The Sherman Antitrust Act was a law introduced during the term of former U.S. President Benjamin Harrison. It was the brainchild of Senator John Sherman, an Ohio politician and expert in trade and commerce regulation, which is why it was given his name. But why was it called "antitrust"?
Read More: What Is the Sherman Antitrust Act?: History, Purpose & Clayton Act
What Is a Trust?
Sherman was concerned about business arrangements called "trusts" that were prevalent at the time. A trust was an arrangement under which shareholders in various companies transferred their stock shares to one set of trustees in exchange for a share of the earnings of all of the companies the trust managed.

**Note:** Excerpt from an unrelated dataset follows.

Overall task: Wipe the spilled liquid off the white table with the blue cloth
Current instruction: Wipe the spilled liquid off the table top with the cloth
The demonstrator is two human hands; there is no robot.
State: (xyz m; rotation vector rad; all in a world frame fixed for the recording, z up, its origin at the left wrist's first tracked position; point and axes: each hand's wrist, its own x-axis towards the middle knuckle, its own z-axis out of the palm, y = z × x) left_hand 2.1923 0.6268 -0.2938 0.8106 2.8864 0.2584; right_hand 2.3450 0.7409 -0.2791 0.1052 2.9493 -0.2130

The trust arrangement essentially formed conglomerates that monopolized major industries in the country, wiping out all competition. They conspired to carve up the market into zones where each entity would have a monopoly and could charge high prices to consumers.
Standard Oil formed the first trust, the Standard Oil Trust, uniting all Standard properties and putting them into the hands of a board of nine trustees. The trustees elected the management teams for all the companies and received all the profits. This essentially allowed Standard Oil to act as a monopoly.
What Was the Country Like at That Time?
In the end of the 1800s, the United States was an expanding country with enormous changes occurring in the country's government and economy. Because of higher wages earned in this country, millions of European immigrants came over, hoping to make more money.
The arrival of all these immigrants looking for work fueled rapid growth and expansion of industrialization. Ruthless competition for business share followed, and big companies became bigger and blotted out smaller and newer enterprises. This climate led to government concern and discussions about reining in large businesses to create a level playing field for all comers.
What Was the Purpose of the Sherman Act?
Senator Sherman and his colleagues wanted to stop big companies from monopolizing industries and choking out competition. The language of the Sherman Antitrust Act was intended to prohibit these business practices and all anti-competitive agreements that pushed small businesses out of the market.
The Sherman Antitrust Act was premised on the constitutional power of the U.S. Congress to regulate interstate commerce. The law had teeth too. It gave the Department of Justice the power to bring suits against trusts and enterprises supporting trusts for Sherman Act violations.
Is the Sherman Antitrust Act Still in Effect?
The Sherman Antitrust Act is codified in the United States Code at 15 U.S.C. §§ 1-38. It is still in effect. The U.S. Supreme Court essentially dealt a heavy blow to the Sherman Act in United States v. E. C. Knight Company (1895), ruling that a company controlling 98 percent of all sugar refining in the United States did not constitute a control of trade. However, the Sherman Act survived, was amended by the Clayton Act, and is still widely used today to restrict unlawful business combinations, allowing for lawsuits to be brought by the Department of Justice and private citizens. Although E. C. Knight was never expressly overruled, it was profoundly limited by the Court over time.
Antitrust cases for Sherman Act violations are usually brought by U.S. attorneys and heard in federal district courts. The Sherman Act statute of limitations is four years, and a lawsuit under the act must be brought within that period of time. That period starts when the violation occurs. If the limitations period has passed, no suit can be brought.